Two new GPT-powered websites, CramGPT and Penn Course Search, were recently introduced to the Penn community.

Penn Course Search, created by Engineering sophomore Anish Agrawal, is a search engine for the Penn course catalog powered by artificial intelligence. CramGPT, created by Agrawal and Engineering sophomore Kasyap Chakravadhanula, is a chatbot which is trained on course notes and recordings. 

Within a few days of the release of CramGPT, the LinkedIn post announcing its launch garnered over 200,000 impressions, and the website itself accumulated 2,000+ active users.

Agrawal said the websites were the product of his interest in GPT technology and his personal experiences at college, causing him to initially create Penn Course Search.

“My first project was actually the search engine [Penn Course Search],” Agrawal added. “There was nowhere I could search for courses other than Path, which is not great. Even if you forget the zero in a course code, it doesn't know where it is. That’s when I thought that we need a better search engine.”

Agrawal used embeddings from OpenAI’s API, as well as vector similarity matching, to achieve his goal. Inspired by the success of the search engine, he started to explore other applications of the technology. 
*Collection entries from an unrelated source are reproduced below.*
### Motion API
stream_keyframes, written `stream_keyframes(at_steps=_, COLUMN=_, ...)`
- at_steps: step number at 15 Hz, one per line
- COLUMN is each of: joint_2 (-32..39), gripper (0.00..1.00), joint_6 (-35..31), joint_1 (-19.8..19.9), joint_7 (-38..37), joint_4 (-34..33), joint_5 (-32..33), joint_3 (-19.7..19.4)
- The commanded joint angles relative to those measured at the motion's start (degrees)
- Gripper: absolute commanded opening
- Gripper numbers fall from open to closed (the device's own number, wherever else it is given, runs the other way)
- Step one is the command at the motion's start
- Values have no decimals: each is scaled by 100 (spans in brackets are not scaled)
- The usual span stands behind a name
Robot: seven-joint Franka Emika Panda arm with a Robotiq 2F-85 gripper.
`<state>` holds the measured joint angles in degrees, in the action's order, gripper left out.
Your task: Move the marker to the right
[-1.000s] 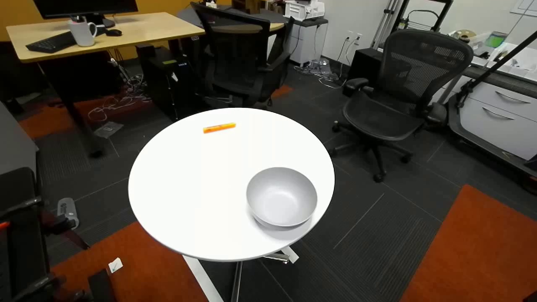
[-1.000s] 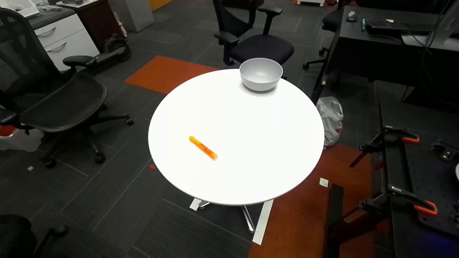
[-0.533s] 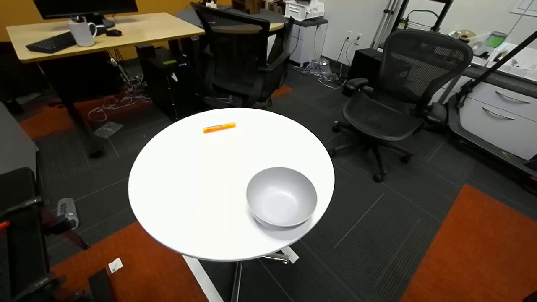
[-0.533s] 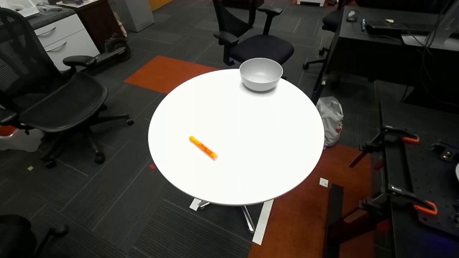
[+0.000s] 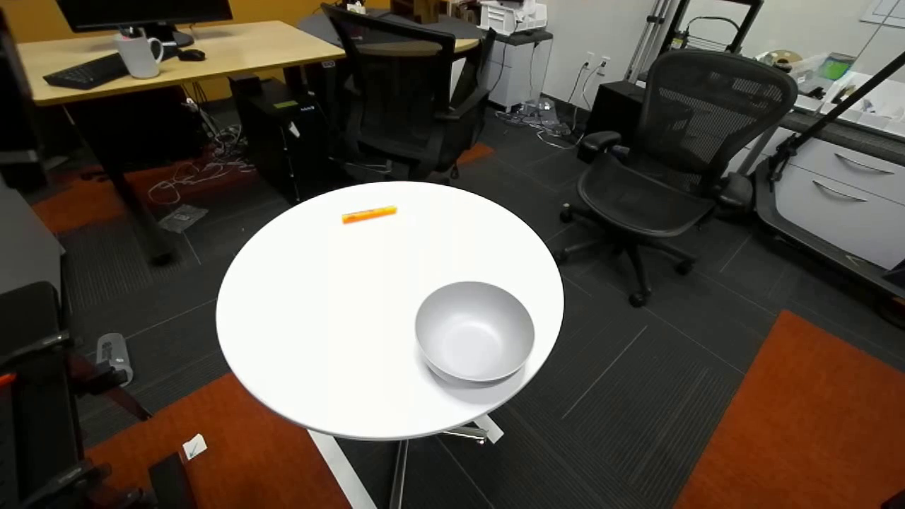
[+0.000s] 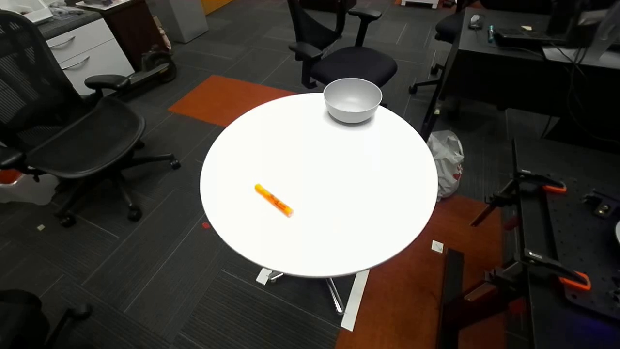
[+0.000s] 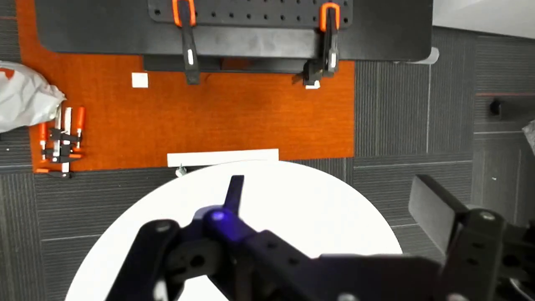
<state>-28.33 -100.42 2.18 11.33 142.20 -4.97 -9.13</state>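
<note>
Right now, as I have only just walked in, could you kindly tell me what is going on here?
The robot's tool is open in the wrist view and holds nothing, so no object is being handled. The job is to move the orange marker to the right; it lies on the round white table, not yet grasped. The grey bowl stands upright near the table's edge, apart from the marker.

Both exterior views slant down on the table [image 5: 353, 304] from opposite sides; the wrist view, seemingly straight down.
</note>
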Motion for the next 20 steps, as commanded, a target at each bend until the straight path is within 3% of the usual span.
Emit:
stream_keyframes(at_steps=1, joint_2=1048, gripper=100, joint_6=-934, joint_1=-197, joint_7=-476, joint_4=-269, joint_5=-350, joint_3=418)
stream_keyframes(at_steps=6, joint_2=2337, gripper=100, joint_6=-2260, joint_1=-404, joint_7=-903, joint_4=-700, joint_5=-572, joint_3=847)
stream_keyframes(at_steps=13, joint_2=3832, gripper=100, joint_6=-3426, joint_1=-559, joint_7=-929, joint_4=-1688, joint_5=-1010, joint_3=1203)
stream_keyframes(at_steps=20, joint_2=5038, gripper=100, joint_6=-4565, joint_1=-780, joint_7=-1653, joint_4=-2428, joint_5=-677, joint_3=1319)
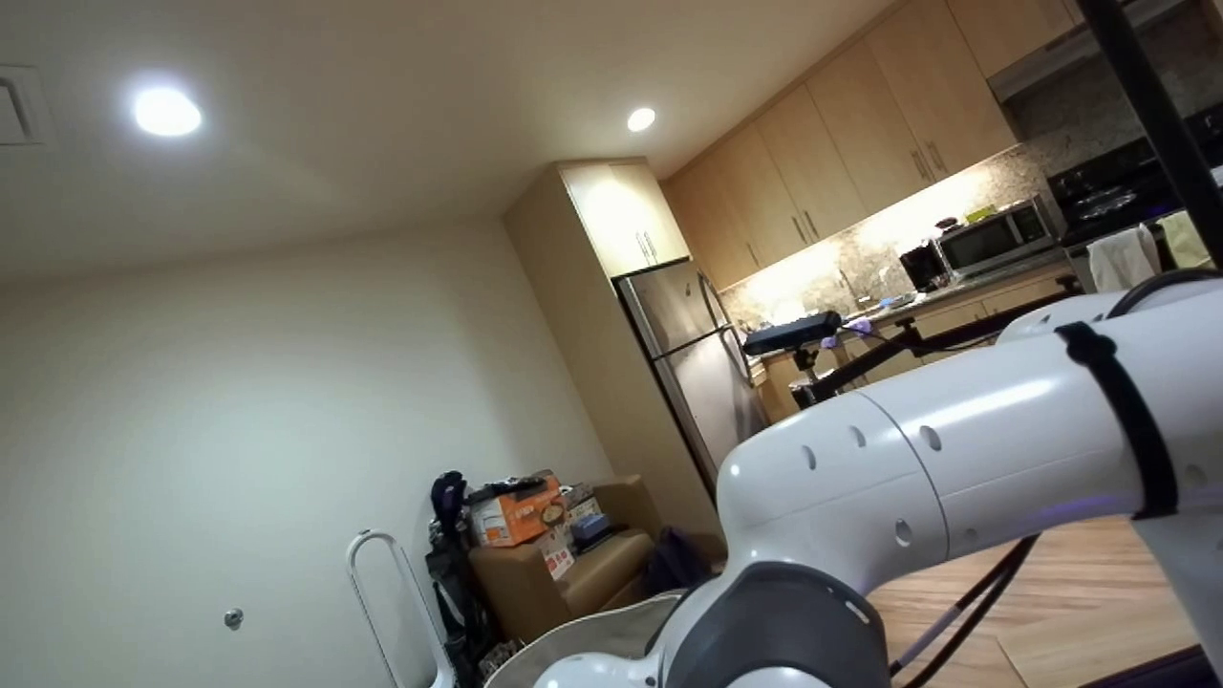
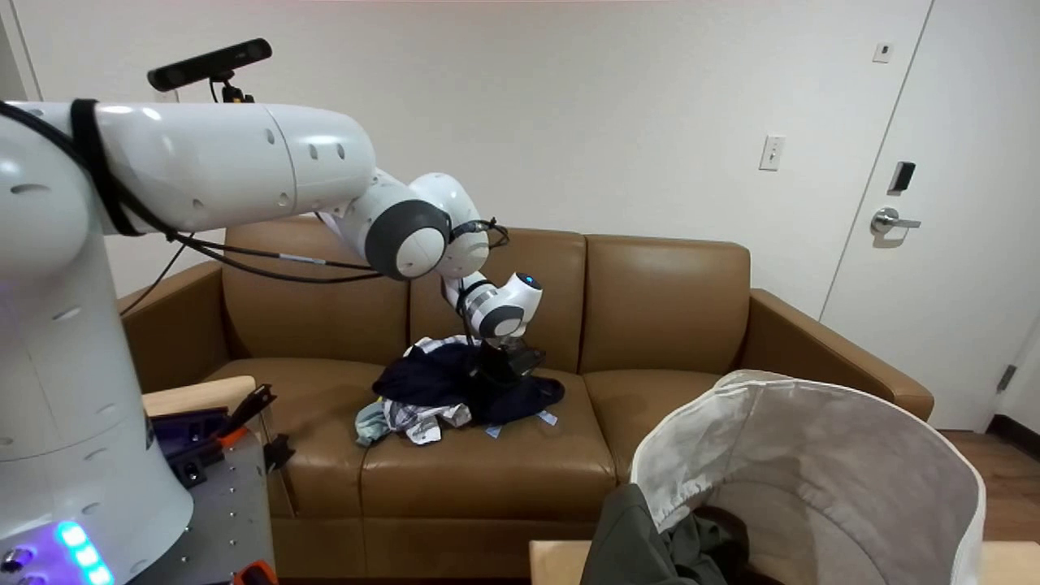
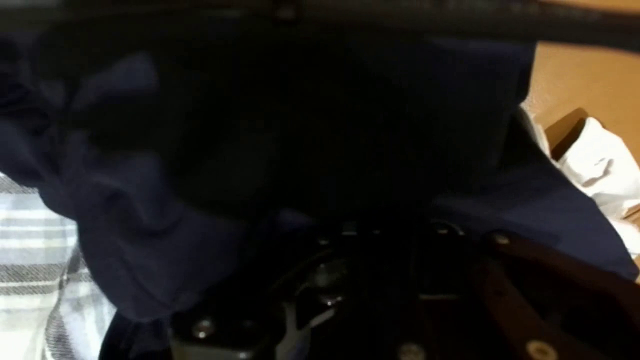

“One late night, I was cramming for STAT 431, and I had no clue how to do it,” Agrawal said. “I quickly uploaded all my STAT 431 PowerPoint files and wanted to be able to look up stuff. I played around with it, and it really helped me search stuff really fast.”

He said he then showed it to a few of his friends, which inspired him and Chakravadhanula to create it into a website — CramGPT. Chakravadhanula said that something that started off useful for himself and Agrawal quickly became a tool for broader us.

“Balancing it with school wasn’t easy, but we were just so excited by what it could do," he said.

The immense reaction from the Penn community, in Agrawal’s opinion, was indicative of the lack of development in these fields from Penn. 

Agrawal and Chakravadhanula have received offers of funding from several venture capitalists and are hoping to speak with the Penn administration about their technology. Before expanding, their current focus is on optimizing the technology and maximizing its impact on the Penn community. 

“Right now, we are trying to make it something that everyone at Penn uses, since we have democratized this huge corpus of information that earlier everyone may not have had access to,” Agrawal said. “Once we have even thirty percent of campus using this regularly, we have an argument to ask Penn to sponsor us.”

Agrawal said that, going forward, he and Chakravadhanula are working on integrating their tools with applications such as Canvas and Coursera, as well as an ambassadorship program to bring the tools to additional universities.